# Counterparty **Re‑clustering** Analytics Workbook
This interactive notebook walks through a **rolling‑window clustering** workflow for equities‑trading counterparties.  We focus on three analytic questions:
1. **Are we using the *right* number of clusters (`k`) at any point in time?**  
   → Inspect internal quality metrics such as *silhouette*, *Davies‑Bouldin*.
2. **How does the *importance of features* evolve over time?**  
   → Train a lightweight **XGBoost** classifier window‑by‑window and track `gain` feature importances.
3. **Which clusters are *emerging* (growing fast) or *volatile* (frequent member churn)?**  
   → Compare cluster summaries across adjacent windows.
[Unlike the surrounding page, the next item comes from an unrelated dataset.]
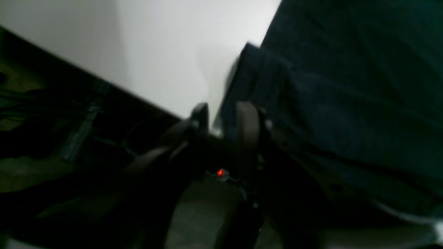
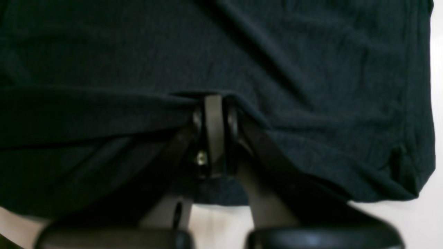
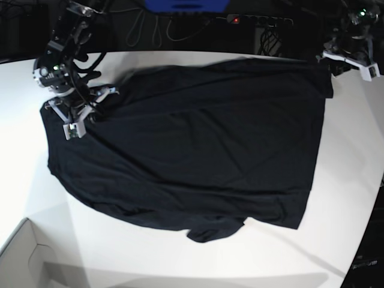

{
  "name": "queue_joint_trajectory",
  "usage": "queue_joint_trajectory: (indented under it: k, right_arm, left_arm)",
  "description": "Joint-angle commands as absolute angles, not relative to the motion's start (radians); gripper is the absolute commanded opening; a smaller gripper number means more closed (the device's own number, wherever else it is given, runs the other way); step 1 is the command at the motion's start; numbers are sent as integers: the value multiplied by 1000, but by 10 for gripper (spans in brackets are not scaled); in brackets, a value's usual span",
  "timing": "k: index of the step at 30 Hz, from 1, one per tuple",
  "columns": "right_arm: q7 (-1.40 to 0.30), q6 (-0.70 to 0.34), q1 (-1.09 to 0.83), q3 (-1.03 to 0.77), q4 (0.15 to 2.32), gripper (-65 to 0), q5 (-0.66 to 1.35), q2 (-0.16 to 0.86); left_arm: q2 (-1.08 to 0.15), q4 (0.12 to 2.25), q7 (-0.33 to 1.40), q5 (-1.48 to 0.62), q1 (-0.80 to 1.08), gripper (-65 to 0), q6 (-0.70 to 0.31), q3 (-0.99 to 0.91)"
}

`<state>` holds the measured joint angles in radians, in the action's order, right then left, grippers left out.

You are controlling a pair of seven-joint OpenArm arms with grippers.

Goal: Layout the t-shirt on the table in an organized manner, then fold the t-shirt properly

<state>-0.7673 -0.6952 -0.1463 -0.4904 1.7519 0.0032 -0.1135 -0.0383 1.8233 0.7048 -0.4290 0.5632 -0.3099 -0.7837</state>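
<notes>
T-shirt (image 3: 198,144) lies spread across the table (image 3: 24,174), long axis running left to right. At upper left the right gripper (image 2: 214,103) pinches a fold of its edge. At upper right the left gripper (image 1: 223,116) clamps a corner beside the table's rim.

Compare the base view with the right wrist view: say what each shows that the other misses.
Base only: the whole t-shirt spread on the table, both arms, and a white box corner nearby.

Right wrist only: the right claw shut on a fold of the shirt's edge, seen close up.

Both: black fabric lying on white tabletop.
</notes>
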Motion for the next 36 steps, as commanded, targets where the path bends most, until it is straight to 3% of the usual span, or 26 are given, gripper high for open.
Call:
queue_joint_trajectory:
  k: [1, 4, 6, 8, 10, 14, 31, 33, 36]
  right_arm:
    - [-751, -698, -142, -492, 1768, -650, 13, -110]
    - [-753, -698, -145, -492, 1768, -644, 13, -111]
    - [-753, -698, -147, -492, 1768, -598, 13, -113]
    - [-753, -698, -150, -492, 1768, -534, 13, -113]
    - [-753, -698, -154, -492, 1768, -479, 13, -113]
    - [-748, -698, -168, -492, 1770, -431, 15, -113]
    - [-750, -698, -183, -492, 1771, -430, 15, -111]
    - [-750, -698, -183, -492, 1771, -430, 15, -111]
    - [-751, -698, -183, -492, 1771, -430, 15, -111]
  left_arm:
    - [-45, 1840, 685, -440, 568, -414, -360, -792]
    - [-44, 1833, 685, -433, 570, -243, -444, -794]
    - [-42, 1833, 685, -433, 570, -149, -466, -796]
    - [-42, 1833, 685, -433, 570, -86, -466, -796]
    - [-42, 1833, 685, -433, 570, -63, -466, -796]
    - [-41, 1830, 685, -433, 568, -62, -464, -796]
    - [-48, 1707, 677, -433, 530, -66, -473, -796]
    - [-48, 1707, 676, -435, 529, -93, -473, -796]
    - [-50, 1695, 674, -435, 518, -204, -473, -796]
We rely on the `constrained_clustering` utility module created earlier ‑‑ it gives us size‑balanced K‑Means, volume‑share repair, rolling‑window helpers, and ready‑made Seaborn FacetGrid plotting.

## 0. Environment & dependencies
**Purpose:** ensure required libraries are present.

Run the `pip install` line only the *first* time you open the notebook.

In [None]:
# !pip install polars scikit-learn xgboost seaborn tqdm matplotlib

## 1. Imports, plotting theme, and data load
**Purpose:** set a clean plotting theme via **Seaborn** and bring the trade history into memory with the helper function.

In [None]:
import polars as pl
import numpy as np
import pandas as pd
import seaborn as sns
import matplotlib.pyplot as plt
from pathlib import Path
from tqdm.auto import tqdm

import constrained_clustering as cc

sns.set_theme(style='whitegrid', context='notebook')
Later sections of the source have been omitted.